Un intérêt tous azimuts
Depuis que les résultats de la thèse de Fanny Barsics ont connu un début de divulgation, il y a six mois à peine, le laboratoire d'Entomologie fonctionnelle et évolutive de Gembloux a été contacté à plusieurs reprises par divers acteurs du monde agricole, belges et français, intéressés par la perspective d'un nouveau moyen de lutte contre les larves du petit coléoptère. Parmi ceux-ci, une coopérative française de 22.000 membres active dans la lutte biologique et prête à mettre des terrains à disposition de l'équipe gembloutoise à des fins expérimentales. Tout en tempérant l'impatience de ses interlocuteurs, François Verheggen s'affiche extrêmement optimiste quant aux développements à attendre dans les mois et années qui viennent. "On n'en est certainement pas à pouvoir développer des dispositifs de piégeage des larves de taupins à large échelle.
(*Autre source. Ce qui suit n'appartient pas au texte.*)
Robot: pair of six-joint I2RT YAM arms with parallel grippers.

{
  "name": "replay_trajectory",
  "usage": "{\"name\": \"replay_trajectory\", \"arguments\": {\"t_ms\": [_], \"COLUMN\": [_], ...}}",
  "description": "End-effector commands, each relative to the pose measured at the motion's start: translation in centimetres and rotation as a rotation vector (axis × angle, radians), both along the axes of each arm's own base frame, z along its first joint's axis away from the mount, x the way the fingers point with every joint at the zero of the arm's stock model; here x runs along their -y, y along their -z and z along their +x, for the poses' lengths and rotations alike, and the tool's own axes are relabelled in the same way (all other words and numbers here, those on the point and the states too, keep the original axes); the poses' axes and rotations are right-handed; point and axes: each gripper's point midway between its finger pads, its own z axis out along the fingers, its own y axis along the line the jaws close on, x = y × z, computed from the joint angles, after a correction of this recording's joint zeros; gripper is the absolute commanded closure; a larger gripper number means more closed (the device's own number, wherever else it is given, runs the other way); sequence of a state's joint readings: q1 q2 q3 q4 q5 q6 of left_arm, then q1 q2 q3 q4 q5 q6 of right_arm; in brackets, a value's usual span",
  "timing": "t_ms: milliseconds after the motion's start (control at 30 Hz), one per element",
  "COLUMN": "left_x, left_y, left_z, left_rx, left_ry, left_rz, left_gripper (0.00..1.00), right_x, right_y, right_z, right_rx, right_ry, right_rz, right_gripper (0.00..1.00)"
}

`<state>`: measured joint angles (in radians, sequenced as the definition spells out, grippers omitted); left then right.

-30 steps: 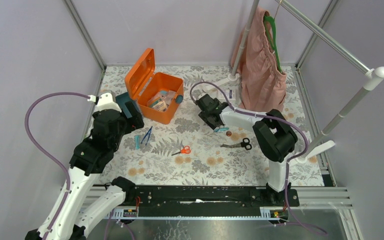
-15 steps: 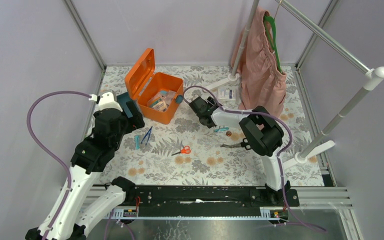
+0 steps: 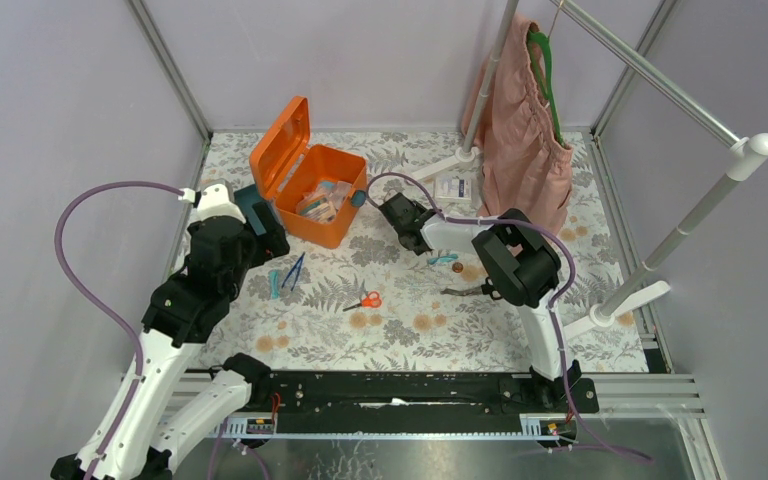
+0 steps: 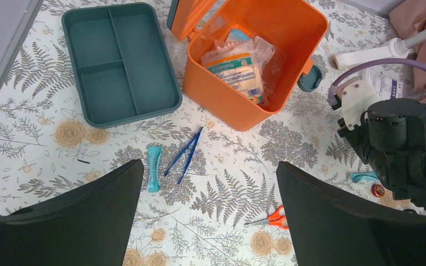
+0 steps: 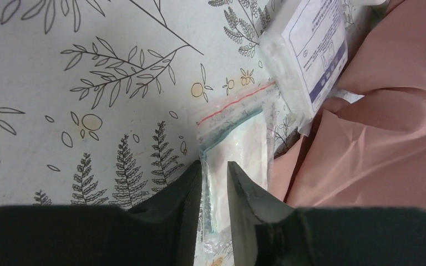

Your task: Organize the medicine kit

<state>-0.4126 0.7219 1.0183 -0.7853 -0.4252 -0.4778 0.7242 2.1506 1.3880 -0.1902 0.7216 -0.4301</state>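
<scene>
One white packet (image 5: 310,50), upper right in the right wrist view, carries blue and dark print, but it is too small and blurred to read. The packets (image 4: 236,69) inside the kit (image 4: 255,61) are printed too, and equally illegible.

The kit stands in the upper middle of the left wrist view with its lid swung open. Its tray (image 4: 119,61) lies out on the desk (image 4: 227,183), just left of the box at upper left.

The right arm (image 3: 515,260) is folded at the elbow in the centre right of the top view. Its forearm runs left, and the wrist sits low over the desk, just right of the kit. The right end effector (image 5: 213,165) has its fingers nearly together, pinched on the edge of a clear zip bag (image 5: 238,138) with a red seal line. The bag lies beside the packet and against the pink garment (image 5: 377,138).

The left arm (image 3: 205,270) rises along the left edge of the top view, its wrist raised near the tray. The left end effector (image 4: 209,164) hangs with its fingers spread wide apart, holding nothing. Below it are blue tweezers (image 4: 184,155) and a teal tube (image 4: 153,169), and orange scissors (image 4: 272,216) lie at lower right.
</scene>
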Motion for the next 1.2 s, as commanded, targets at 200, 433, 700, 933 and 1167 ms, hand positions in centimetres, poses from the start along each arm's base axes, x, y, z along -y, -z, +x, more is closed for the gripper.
{"name": "replay_trajectory", "arguments": {"t_ms": [200, 433, 700, 933, 1167], "left_x": [0.4, 0.0, 0.1, 0.0, -0.3], "left_y": [-1.5, -1.7, -1.5, -1.5, -1.2], "left_z": [0.3, 0.1, 0.1, 0.0, -0.4], "left_rx": [0.047, 0.051, 0.05, 0.053, 0.051], "left_ry": [0.012, 0.003, 0.0, 0.0, -0.012], "left_rz": [-0.02, -0.013, -0.021, -0.023, -0.024], "left_gripper": [0.01, 0.01, 0.01, 0.01, 0.01], "right_x": [-0.4, -1.1, -3.9, -8.8, -13.6], "right_y": [-1.1, -7.5, -14.9, -20.4, -25.1], "right_z": [1.0, 1.5, -0.1, -1.6, -2.4], "right_rx": [0.051, 0.172, 0.211, 0.16, 0.078], "right_ry": [0.003, 0.03, 0.044, -0.004, -0.082], "right_rz": [0.05, 0.189, 0.555, 0.934, 1.214], "right_gripper": [0.95, 1.0, 1.0, 1.0, 1.0]}}
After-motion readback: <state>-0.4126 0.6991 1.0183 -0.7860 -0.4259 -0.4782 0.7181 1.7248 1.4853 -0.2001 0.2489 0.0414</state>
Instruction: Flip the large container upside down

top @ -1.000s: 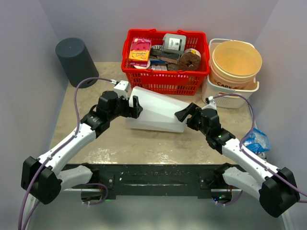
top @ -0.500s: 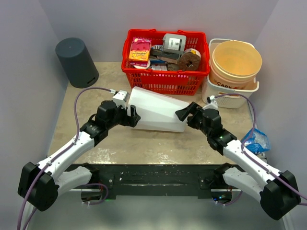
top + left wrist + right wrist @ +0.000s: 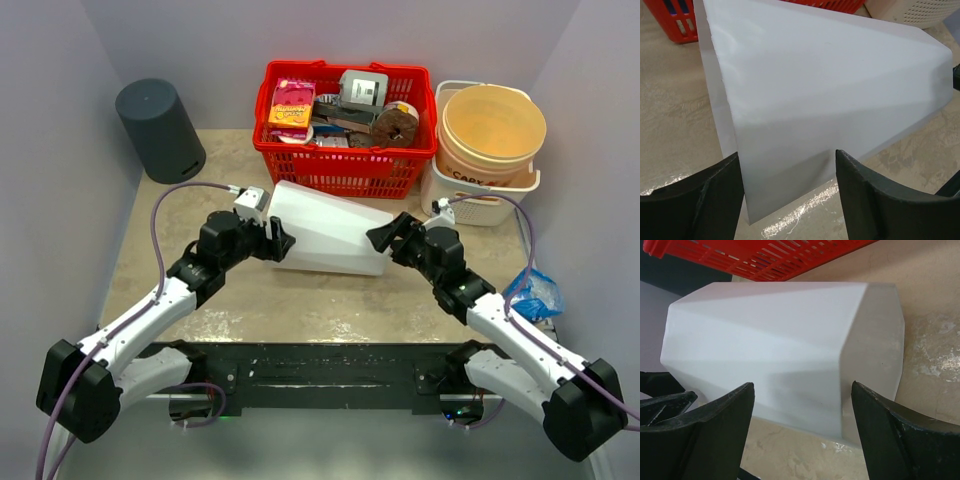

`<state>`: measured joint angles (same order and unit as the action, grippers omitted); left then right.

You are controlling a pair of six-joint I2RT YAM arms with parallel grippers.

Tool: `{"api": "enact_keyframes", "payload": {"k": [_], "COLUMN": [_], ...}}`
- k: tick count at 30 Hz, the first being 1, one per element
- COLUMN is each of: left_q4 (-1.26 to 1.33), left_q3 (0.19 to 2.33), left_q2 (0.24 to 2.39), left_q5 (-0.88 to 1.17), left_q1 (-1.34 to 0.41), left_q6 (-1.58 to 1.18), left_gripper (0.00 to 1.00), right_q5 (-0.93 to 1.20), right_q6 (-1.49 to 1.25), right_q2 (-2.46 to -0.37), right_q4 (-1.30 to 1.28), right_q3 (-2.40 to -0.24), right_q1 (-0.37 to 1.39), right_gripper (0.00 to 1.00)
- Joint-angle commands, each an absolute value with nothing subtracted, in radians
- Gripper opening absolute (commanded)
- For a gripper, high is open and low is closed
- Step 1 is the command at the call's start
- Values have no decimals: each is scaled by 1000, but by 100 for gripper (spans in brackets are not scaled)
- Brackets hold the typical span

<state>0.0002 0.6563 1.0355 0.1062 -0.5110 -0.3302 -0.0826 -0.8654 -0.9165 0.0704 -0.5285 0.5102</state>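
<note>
At the far left a dark cylinder [image 3: 158,130] stands well apart from the work. Over the past second the left claw [image 3: 279,240] has pushed in from beside the container [image 3: 330,235] to right against its wide, open end. Its fingers [image 3: 690,200] have drawn closer together on the way. In the wrist view they now straddle the lower near corner of that rim, still apart, with one finger just beside the rim edge. I cannot tell whether either is pressing yet. The container lies on its side on the counter [image 3: 300,300], just in front of the red basket [image 3: 345,165], wide end left and narrow base right, and it has barely shifted. The right claw [image 3: 386,236] has hardly moved. It sits at the base end, spread wide, its fingers [image 3: 695,430] on either side of the base with nothing gripped. So the arms bracket the container at both ends, but no hold looks set. By my reading the turn has not begun, and the left claw's narrowing is likely the prelude to a grip.
</note>
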Motion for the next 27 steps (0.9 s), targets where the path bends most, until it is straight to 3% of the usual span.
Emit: {"api": "enact_keyframes", "payload": {"k": [1, 9, 16, 27], "left_q4": [66, 109, 167, 316], "left_q3": [663, 638, 618, 532], "left_q2": [1023, 1058, 1094, 1104], "left_q5": [138, 186, 258, 368], "left_q1": [-506, -506, -508, -509], "left_q6": [-333, -341, -368, -446], "left_gripper": [72, 49, 34, 30], "right_q5": [-61, -2, 89, 124], "right_q6": [-844, -821, -801, -792], "right_q2": [-936, -963, -976, -893], "right_q4": [123, 184, 274, 301], "right_q3": [-540, -535, -531, -531], "right_q1": [514, 514, 515, 517], "right_gripper": [81, 75, 61, 45]}}
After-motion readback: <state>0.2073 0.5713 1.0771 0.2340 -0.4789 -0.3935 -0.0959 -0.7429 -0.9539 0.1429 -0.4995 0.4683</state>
L'objectif prioritaire, à ce stade, est plutôt de mettre au point des dispositifs de surveillance prédictive d'invasions (monitoring). En lutte intégrée, il est tout simplement vital de pouvoir détecter le plus tôt possible les signes d'une pullulation. On peut donc imaginer, installées dans les cultures, des stations de surveillance permanente diffusant les aldéhydes dans le sol, prêtes à donner l'alarme dès l'apparition des tout premiers insectes à l'état larvaire. Intervenir dès ce moment permet généralement de réduire au strict minimum l'utilisation de produits chimiques ou de produits naturels. Après tout, déjà à l'heure actuelle, de tels dispositifs précoces ont fait leurs preuves pour venir à bout de plusieurs espèces d'insectes grâce à l'utilisation exclusive de produits naturels (phéromones), par exemple dans des vergers de pommiers et de poiriers".
Avant d'en arriver à de tels dispositifs intégrés, il va falloir étudier différentes formes de mélanges d'odeurs et tester leur optimalisation, par exemple par l'ajoute de CO2. Il faudra, aussi, tester ces "cocktails" sur plusieurs espèces de taupins. Après tout, l'Agriotes sordidus étudié ici, s'il fait partie du "top trois" des taupins donnant du fil à retordre aux cultivateurs, n'est qu'une espèce parmi les dizaines présentes sous nos latitudes. Si l'attention des chercheurs s'est concentrée sur lui, c'est parce qu'il présente un cycle de reproduction plus court que ses congénères (deux à trois ans tout de même!), ce qui rend son utilisation expérimentale un peu plus aisée. "Un des développements possibles est l'association, à terme, entre des stations de diffusion d'odeurs placées dans le sol et l'utilisation de champignons ou de nématodes identifiés comme entomopathogènes ou entomophages: la combinaison, en somme, de deux moyens de lutte biologique qui se renforceraient mutuellement." Dès octobre prochain, les travaux du laboratoire d'Entomologie se poursuivront sur le sujet grâce à un consortium européen (C-IPM, Coordinated Integrated Pest Management in Europe) spécifiquement consacré au taupin, regroupant 14 institutions de recherche au sein de l'Union européenne. Sa priorité: la mise au point de modèles prédictifs d'invasion de diverses cultures (orge, mais aussi maïs) par le petit coléoptère, à la fois dans le temps et l'espace.